Sofia Garcia Garbuno endured experiences as a young student that no one should have to.
After moving from Chicago to the suburbs, Garbuno was placed in special education coursework because it was assumed they didn’t understand English (Garbuno did, and is fluent in English and Spanish).
Around second grade, Garbuno also recalls a classroom discussion about college — and thinking it “sounded really cool and was something I wanted to pursue.”
“At the same time, I was being told that kids like me don’t go to college,” says Garbuno, who uses they/them pronouns. “It was harmful stuff.”
Flash-forward to this past spring, and Garbuno was celebrating graduating from the UW–Madison School of Education with a BS in education studies. This summer, they are working as the project assistant for UW–Madison’s Diversity, Equity, and Inclusion Internship Program, and this fall Garbuno will start pursuing a master’s degree in higher education from the Department of Educational Leadership and Policy Analysis.
“I was driven to prove people wrong,” says Garbuno.

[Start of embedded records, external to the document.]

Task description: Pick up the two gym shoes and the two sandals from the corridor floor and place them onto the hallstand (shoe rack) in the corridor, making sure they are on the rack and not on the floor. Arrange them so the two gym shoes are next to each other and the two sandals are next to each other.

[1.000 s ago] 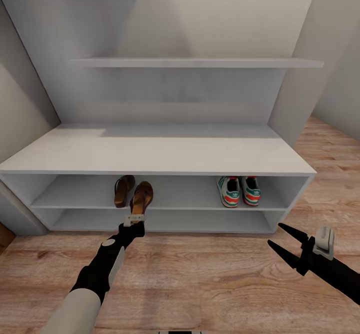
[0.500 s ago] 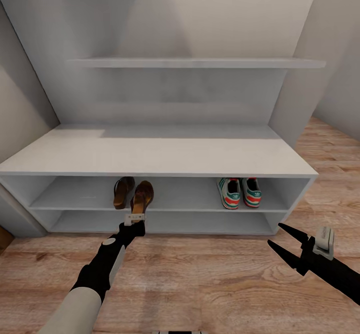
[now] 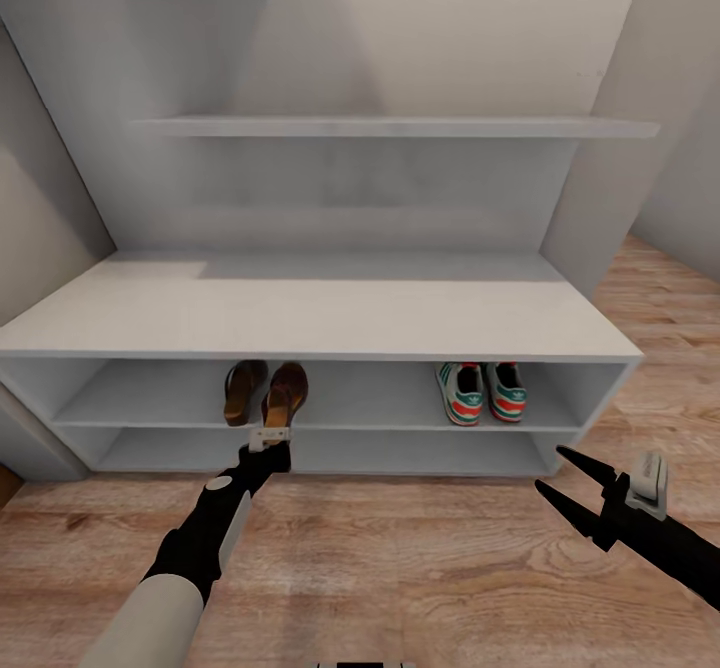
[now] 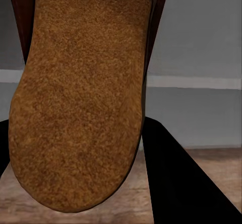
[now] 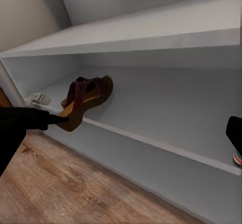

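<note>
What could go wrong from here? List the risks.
1. The left pincer grips the second sandal by its heel, which overhangs the shelf edge; released now, it might tip onto the floor.
2. Pushing it deeper could knock the first sandal beside it.
3. The open right pincer hangs near the rack's corner and could bump it.

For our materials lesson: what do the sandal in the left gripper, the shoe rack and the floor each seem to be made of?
Held sandal: dark brown, leather-like straps and a tan sole with a grainy, suede-like matte look, seen close in the left wrist view.
Shoe rack: smooth pale grey panels, possibly painted board; no grain shows.
Floor: warm brown planks with wood grain, either wood or laminate.
</note>
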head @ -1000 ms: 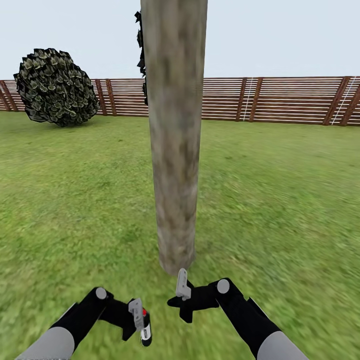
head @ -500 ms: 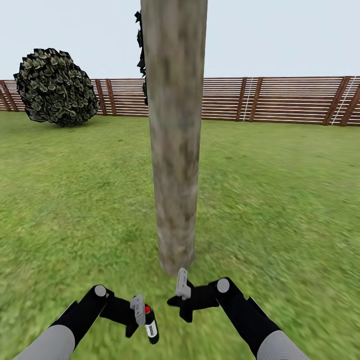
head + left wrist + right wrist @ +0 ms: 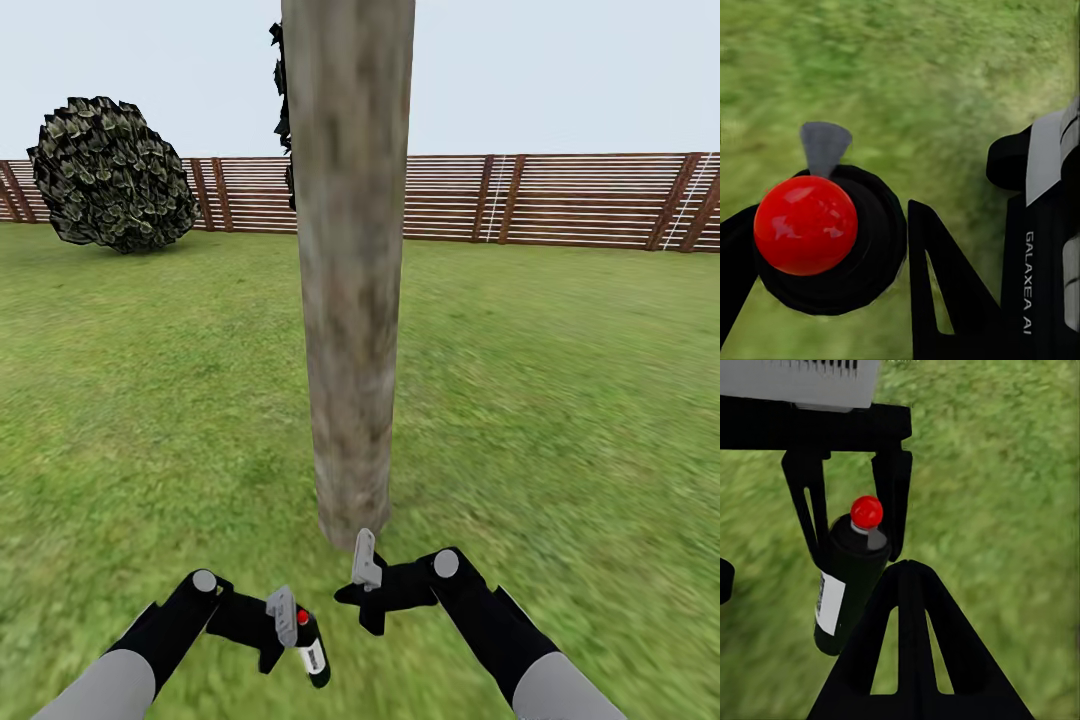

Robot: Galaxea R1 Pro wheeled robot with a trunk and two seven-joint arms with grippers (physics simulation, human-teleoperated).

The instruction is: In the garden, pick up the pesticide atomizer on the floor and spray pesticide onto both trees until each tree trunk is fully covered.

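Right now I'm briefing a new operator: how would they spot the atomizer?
Start at the thick tree trunk on the lawn, then look below its base. The left gripper holds the atomizer, a small dark bottle with a white label and red ball top.

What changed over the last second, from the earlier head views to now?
The left gripper, shut on the atomizer, swung it inward toward the trunk and tilted it further. The right gripper rose slightly. Trunk, bush and fence unchanged.
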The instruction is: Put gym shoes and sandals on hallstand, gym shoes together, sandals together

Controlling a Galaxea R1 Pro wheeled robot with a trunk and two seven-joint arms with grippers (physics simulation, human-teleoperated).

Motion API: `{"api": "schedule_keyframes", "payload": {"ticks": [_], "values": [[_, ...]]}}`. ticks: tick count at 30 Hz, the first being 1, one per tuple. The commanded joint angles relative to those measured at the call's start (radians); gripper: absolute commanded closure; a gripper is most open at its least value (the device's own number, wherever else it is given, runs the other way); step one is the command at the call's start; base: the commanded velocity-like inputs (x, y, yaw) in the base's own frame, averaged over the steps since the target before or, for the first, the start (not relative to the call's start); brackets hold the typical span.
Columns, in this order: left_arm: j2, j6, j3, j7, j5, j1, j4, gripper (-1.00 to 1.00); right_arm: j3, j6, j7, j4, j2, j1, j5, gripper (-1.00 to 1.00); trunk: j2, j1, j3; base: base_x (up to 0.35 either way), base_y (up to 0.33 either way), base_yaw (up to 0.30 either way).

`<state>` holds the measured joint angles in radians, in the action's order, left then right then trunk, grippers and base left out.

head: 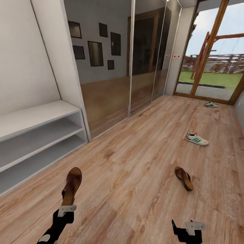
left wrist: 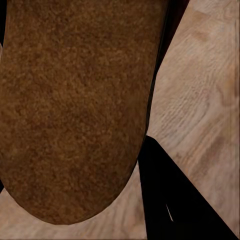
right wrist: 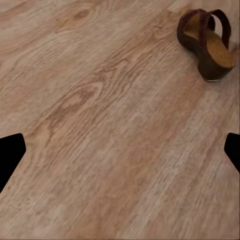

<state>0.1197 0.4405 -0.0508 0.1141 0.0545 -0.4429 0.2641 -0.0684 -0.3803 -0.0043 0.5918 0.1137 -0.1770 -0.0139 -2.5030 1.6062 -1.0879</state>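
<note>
Left fingers (head: pixel 66 210) gripping upright sandal (head: pixel 72 185)

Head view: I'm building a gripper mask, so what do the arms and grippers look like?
Both arms are black. The left gripper and right gripper each carry a light grey bracket-like piece near the tip. No cables or markings are visible.

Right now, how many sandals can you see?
2: one sandal held up in the left claw, the other sandal lying on the corridor floor ahead of the right claw.
</note>
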Motion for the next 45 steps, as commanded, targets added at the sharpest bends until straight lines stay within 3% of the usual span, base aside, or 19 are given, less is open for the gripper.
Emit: {"api": "schedule_keyframes", "payload": {"ticks": [1, 15, 45], "values": [[0.000, 0.001, -0.006, 0.010, 0.002, 0.000, 0.000, 1.00, -0.001, -0.003, 0.000, -0.001, 0.000, -0.001, -0.001, -1.00, 0.000, 0.000, -0.001, 0.152, -0.244, -0.210], [0.000, 0.001, -0.006, 0.010, 0.004, 0.000, 0.000, 1.00, -0.001, -0.003, 0.000, 0.000, 0.000, -0.001, -0.001, -1.00, 0.000, 0.000, -0.001, 0.212, -0.230, -0.237], [0.000, 0.001, -0.006, 0.010, 0.004, 0.000, 0.000, 1.00, 0.001, -0.003, 0.002, 0.006, 0.000, -0.001, -0.001, -1.00, 0.000, 0.000, -0.002, 0.311, -0.136, -0.008]]}}
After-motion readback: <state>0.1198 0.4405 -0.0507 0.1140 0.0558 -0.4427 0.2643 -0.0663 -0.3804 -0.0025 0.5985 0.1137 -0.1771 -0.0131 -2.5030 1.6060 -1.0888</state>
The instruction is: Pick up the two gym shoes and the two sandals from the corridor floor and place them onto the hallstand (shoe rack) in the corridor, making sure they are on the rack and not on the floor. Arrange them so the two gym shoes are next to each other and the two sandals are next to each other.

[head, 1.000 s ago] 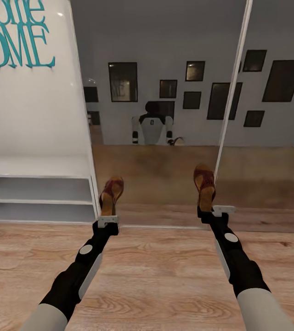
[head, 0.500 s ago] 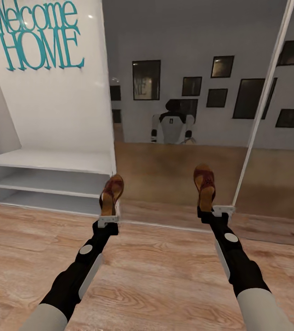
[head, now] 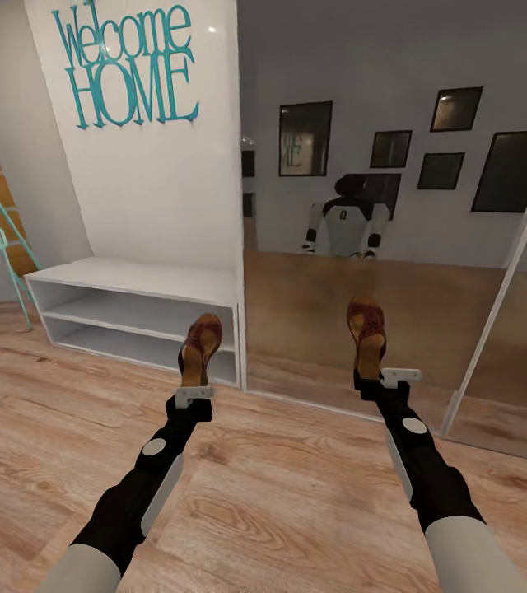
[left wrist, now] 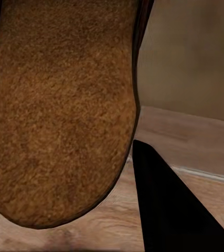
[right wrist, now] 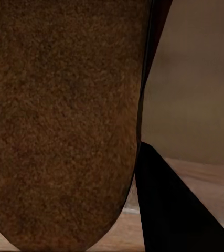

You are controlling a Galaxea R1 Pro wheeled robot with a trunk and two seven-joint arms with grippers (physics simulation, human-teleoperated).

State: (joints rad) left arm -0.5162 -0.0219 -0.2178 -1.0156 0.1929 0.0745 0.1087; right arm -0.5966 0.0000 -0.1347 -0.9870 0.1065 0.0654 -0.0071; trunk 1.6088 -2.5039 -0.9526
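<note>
I hold one of the two sandals in each gripper, both dark brown with tan insoles. In the head view the left sandal (head: 200,346) sticks out forward from my left gripper (head: 193,394), which is shut on its heel end. My right gripper (head: 379,380) is shut on the right sandal (head: 367,329) the same way. The left wrist view has the tan insole (left wrist: 59,115) close up beside a dark finger (left wrist: 169,210); the right wrist view has the other insole (right wrist: 64,121) beside its finger (right wrist: 174,210). Wood-plank corridor floor (head: 296,494) lies below. The gym shoes and the hallstand are out of view.
A plain low white shelf unit (head: 132,284) with two open rows stands ahead left, under a white panel with teal "Welcome HOME" letters (head: 128,70). A large wall mirror (head: 428,272) ahead reflects me and framed pictures. A teal ladder (head: 0,222) leans at far left.
The whole view has swung left: shelf unit, lettering and mirror have shifted right in the picture. Both arms and the held sandals keep the same place in the view.
</note>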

One experience that had a significant positive impact on their drive to succeed was Garbuno’s experience with the MSAN Network. Housed in the School of Education’s Wisconsin Center for Education Research (WCER), MSAN is a national coalition of multiracial school districts that have come together to understand and eliminate racial opportunity gaps that persist in their schools.
MSAN has worked hard for more than two decades to achieve the parallel goals of closing opportunity gaps and ensuring all students achieve at high levels. To this end, the MSAN districts work collaboratively to conduct and publish research, analyze policies, and share promising practices.
In addition, MSAN is also dedicated to uplifting student voices in pursuit of the network’s mission — a role Garbuno says was vital in shaping their current path.
Garbuno notes how they first saw the UW–Madison campus via a tour supported by MSAN during their sophomore year of high school in Evanston, Illinois. She adds how the MSAN Student Conference offered valuable opportunities to learn with and from other educators and students from across the nation interested in better understanding a range of topics centered around the opportunity gap, and other topics broadly related to equity, diversity, and inclusion.
Garbuno was also a facilitator for the online version of this conference during the pandemic.
Through MSAN, Garbuno also gained valuable experiences learning to speak with different classrooms and groups about their interests in educational inequality.
Garbuno says they remain passionate about examining educational opportunities, equity, and the advancement of marginalized communities — interests that are shaped by both their past lived experiences and connections to MSAN.
“I love seeing the empowerment some of these conversations through MSAN give students,” says Garbuno. “I appreciate how MSAN is so student- centered. Students are the ones on the ground and in the schools and experiencing what’s happening right now. People are tired of having to go through so much — and MSAN gives you a feeling of empowerment and that change is possible.”